Maioria dos senadores republicanos confirmam que vão absolver Trump

No segundo dia em que os democratas da Câmara expuseram seu caso no Senado dos EUA para remover o presidente Donald Trump, havia poucos sinais na quinta-feira de que seus argumentos mudaram de idéia entre os senadores republicanos que controlam a câmara.

Nenhum senador republicano que falou com repórteres durante os intervalos nos procedimentos de quarta e quinta-feira disse ter ouvido algo para convencê-los de que as interações de Trump com a Ucrânia justificariam sua remoção do cargo. Um punhado disse que já havia decidido absolver o líder de seu partido.

Seus comentários ressaltam que Trump é quase certo de ser absolvido no terceiro julgamento presidencial de impeachment na história dos EUA. Os democratas expressaram preocupação de que os republicanos, que ocupam 53 das 100 cadeiras do Senado, não estejam mantendo a mente aberta sobre as evidências que reuniram.

Os republicanos afirmam que os democratas não conseguiram argumentar contra Trump.

Democratas na Câmara dos Deputados acusaram Trump de reter ajuda militar e uma reunião na Casa Branca para pressionar a Ucrânia a investigar um rival político, o ex-vice-presidente Joe Biden, que está buscando a indicação democrata para enfrentar Trump nas eleições presidenciais de novembro.

O senador republicano Mike Braun, de Indiana, disse a repórteres que provavelmente votaria para absolver Trump sem novos detalhes surpreendentes dos parlamentares democratas da Câmara, que devem sexta-feira encerrar seus argumentos iniciais sobre por que Trump deveria ser condenado.

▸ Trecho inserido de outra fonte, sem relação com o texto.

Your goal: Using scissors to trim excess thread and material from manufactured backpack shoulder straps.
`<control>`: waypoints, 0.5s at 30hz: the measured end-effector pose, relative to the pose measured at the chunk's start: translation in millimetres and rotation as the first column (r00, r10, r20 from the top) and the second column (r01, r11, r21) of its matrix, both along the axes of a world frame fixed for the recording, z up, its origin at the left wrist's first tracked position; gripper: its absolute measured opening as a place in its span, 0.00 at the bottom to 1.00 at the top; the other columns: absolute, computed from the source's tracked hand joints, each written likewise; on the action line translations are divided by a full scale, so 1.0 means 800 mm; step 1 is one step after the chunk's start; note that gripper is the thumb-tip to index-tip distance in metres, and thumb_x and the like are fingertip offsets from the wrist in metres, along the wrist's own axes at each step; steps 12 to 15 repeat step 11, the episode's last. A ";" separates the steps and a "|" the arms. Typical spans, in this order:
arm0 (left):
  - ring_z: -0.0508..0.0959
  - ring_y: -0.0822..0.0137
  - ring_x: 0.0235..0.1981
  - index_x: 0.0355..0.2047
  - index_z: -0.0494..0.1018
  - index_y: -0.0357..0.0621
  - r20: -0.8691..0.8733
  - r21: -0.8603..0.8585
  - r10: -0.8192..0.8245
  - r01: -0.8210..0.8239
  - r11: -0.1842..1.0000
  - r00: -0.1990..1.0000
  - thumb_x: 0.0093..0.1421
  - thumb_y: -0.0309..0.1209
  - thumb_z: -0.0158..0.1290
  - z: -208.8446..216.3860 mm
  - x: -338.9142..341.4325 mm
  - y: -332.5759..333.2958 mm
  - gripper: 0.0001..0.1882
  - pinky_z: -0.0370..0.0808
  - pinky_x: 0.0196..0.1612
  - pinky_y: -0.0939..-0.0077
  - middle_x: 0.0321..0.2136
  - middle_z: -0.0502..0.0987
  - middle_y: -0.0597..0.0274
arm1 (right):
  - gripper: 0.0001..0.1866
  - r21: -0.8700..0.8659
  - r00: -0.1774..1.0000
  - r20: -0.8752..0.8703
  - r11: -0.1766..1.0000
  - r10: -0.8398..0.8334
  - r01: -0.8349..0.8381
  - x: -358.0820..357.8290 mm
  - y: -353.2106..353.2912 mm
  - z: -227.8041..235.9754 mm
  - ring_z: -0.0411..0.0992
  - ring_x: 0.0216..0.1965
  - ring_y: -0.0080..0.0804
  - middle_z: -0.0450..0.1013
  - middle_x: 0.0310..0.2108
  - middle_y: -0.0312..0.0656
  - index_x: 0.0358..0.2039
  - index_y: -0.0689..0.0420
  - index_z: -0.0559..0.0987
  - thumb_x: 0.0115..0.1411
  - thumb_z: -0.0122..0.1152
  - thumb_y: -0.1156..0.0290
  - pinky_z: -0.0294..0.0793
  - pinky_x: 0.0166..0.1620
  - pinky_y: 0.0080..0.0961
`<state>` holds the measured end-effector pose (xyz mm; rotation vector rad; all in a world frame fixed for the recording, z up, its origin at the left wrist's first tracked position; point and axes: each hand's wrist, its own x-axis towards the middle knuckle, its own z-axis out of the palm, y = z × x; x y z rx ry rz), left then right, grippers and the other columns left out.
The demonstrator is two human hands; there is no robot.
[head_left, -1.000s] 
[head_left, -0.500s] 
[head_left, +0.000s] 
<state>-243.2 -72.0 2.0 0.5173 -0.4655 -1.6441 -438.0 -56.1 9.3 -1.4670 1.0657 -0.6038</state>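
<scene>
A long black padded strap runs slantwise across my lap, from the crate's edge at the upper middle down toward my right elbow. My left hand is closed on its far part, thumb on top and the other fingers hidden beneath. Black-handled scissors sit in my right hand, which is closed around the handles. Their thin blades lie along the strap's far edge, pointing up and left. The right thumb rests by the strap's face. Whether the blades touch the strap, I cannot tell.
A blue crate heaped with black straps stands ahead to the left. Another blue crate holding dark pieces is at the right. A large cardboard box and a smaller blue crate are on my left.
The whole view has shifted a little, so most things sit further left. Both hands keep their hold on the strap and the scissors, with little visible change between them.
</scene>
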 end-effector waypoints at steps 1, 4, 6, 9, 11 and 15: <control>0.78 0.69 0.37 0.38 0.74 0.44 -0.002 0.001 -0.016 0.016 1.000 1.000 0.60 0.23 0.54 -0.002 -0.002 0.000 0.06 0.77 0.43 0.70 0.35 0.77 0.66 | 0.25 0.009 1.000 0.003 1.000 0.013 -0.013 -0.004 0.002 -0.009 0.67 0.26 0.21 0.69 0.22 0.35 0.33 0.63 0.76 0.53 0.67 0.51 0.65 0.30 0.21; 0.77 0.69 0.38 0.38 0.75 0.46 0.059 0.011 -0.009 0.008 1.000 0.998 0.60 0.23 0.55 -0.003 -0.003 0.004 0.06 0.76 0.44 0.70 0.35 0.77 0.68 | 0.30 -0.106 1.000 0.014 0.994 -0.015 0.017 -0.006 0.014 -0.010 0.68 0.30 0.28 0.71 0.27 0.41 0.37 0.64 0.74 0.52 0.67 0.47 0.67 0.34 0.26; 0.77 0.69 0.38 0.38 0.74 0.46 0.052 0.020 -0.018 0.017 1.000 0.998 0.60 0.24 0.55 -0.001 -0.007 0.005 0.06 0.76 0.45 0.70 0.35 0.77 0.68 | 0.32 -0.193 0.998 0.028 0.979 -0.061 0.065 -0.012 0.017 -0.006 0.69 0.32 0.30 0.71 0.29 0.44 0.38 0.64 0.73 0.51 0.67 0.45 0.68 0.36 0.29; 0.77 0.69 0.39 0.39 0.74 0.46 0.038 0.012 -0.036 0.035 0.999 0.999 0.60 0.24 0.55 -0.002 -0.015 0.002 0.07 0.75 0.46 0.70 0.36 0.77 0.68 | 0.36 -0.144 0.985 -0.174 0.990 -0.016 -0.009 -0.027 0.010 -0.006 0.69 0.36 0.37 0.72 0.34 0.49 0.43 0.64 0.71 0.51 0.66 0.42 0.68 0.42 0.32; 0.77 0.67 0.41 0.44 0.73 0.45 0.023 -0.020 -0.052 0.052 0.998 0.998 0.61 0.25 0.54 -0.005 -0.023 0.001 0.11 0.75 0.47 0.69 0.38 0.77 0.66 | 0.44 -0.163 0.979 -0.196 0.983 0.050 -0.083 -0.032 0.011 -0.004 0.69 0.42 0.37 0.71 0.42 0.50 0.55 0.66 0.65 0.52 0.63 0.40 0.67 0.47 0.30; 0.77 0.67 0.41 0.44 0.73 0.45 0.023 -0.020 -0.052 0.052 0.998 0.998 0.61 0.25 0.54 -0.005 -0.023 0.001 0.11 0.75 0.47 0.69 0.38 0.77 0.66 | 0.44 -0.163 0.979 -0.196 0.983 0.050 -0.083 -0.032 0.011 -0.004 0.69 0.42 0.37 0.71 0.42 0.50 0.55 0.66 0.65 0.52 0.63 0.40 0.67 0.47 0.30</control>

“Se eu não ouvir mais nenhuma informação que me influenciaria de outra maneira … isso seria por absolvição”, disse Braun.

O principal republicano do Senado, Mitch McConnell, resistiu a chamar qualquer testemunha ou permitir que novas evidências sejam admitidas, enfurecendo os democratas que dizem que um julgamento adequado não pode ocorrer sem elas.

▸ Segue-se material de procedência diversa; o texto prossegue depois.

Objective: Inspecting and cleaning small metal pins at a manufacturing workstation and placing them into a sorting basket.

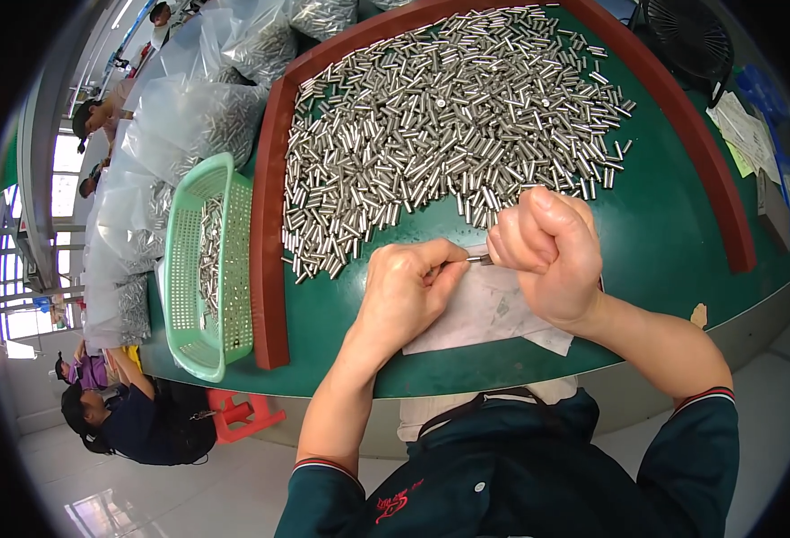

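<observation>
My left hand (410, 289) is closed in a pinch on a small metal pin (478, 259), whose end sticks out between thumb and forefinger toward the right hand. My right hand (552, 251) is curled into a fist just beside it, thumb on top; what its fingers hold, if anything, is hidden. Under both hands lies a pale, stained cloth or paper sheet (467, 314) on the green tabletop (655, 233). Beyond the hands spreads a large heap of loose silver metal pins (449, 117).
A dark red raised border (272, 242) frames the heap. Left of it stands a light green perforated basket (184, 296) with pins inside. Clear plastic bags of pins (198, 117) line the far left. A black fan (686, 40) and papers (743, 130) are at the right. Other people sit at left.
</observation>
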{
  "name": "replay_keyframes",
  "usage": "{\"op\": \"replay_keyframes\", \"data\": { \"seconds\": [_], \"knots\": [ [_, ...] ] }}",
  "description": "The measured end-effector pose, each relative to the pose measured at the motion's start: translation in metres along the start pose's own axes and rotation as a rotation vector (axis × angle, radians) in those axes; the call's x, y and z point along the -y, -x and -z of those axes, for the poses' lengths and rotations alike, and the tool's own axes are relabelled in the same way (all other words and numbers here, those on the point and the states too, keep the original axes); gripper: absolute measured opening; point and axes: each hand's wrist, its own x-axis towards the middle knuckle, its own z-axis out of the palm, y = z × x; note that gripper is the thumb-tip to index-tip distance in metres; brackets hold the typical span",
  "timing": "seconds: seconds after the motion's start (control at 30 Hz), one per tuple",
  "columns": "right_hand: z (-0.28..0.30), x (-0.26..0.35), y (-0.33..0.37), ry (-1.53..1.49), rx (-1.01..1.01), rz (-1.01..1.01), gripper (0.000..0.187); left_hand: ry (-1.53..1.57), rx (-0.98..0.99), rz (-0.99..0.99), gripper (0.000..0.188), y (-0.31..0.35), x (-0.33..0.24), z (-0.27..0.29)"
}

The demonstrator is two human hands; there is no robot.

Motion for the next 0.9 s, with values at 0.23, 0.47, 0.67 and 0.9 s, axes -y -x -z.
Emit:
{"op": "replay_keyframes", "data": {
  "seconds": [0.23, 0.47, 0.67, 0.9],
  "knots": [
    [0.001, -0.002, 0.001, 0.048, 0.017, -0.001, 0.041, 0.014, -0.006, -0.016, 0.006, -0.001, 0.001, -0.003],
    [-0.004, -0.001, 0.000, 0.113, 0.014, -0.008, 0.042, 0.006, -0.011, -0.023, 0.005, 0.000, 0.002, -0.001],
    [0.002, 0.000, 0.003, -0.022, 0.035, -0.034, 0.039, 1.063, 0.054, 0.382, 0.004, -0.003, 0.008, 0.019],
    [0.001, 0.000, 0.002, -0.033, 0.039, -0.045, 0.040, 1.577, 0.001, 0.497, 0.012, -0.006, 0.023, 0.019]
  ]
}}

Dada essa realidade, os sete gerentes democráticos de impeachment liderados pelo deputado Adam Schiff dedicam seu tempo desde quarta-feira a recontar o que a Câmara aprendeu em sua investigação de meses, apimentando suas apresentações com clipes de vídeo de testemunhas de acusação de impeachment e do próprio Trump.

Outros senadores republicanos professavam tédio, incluindo o senador Thom Tillis, que disse que decidiu absolver Trump e rejeitou a apresentação da Câmara como repetitiva.

“Isso lembra o canal de compras, os hits dos anos 80, você ouve repetidas vezes e novamente”, disse Tillis. “Quase posso recitar o testemunho”.

Vários outros senadores disseram que não acreditavam que as alegações contra Trump, que negaram qualquer irregularidade, subissem ao nível de impeachment, a sanção final contra um presidente dos EUA.

Testando os argumentos

Alguns senadores republicanos expressaram admiração relutante pela apresentação dos democratas.

“Francamente, achei que eles fizeram um bom trabalho ao pegar pedaços da evidência e criar um caso a partir dela”, disse a senadora Lindsey Graham, uma das mais altas defensoras de Trump no Senado.

Mas ele estava ansioso pelo caso dos advogados de Trump, que começou no sábado: “O que direi aos meus colegas é ver se eles conseguem puxar um fio aqui e puxar um fio lá e ver se todo o argumento se sustenta”.

Embora a Constituição dos EUA exija que os senadores sejam jurados imparciais em um julgamento de impeachment, eles têm muito mais liberdade do que jurados nos tribunais americanos. Um jurado em um caso criminal de alto nível que oferecesse sua opinião publicamente antes do término do julgamento seria expulso do júri e talvez enfrentaria a pena de prisão.

Alguns republicanos de destaque, incluindo aqueles que enfrentam propostas de reeleição competitivas e críticos de Trump, disseram que estavam adiando a decisão.

“Desculpe, mas não vou comentar as evidências ou o processo até que todo o julgamento termine”, disse Mitt Romney, republicano de Utah e às vezes crítico de Trump.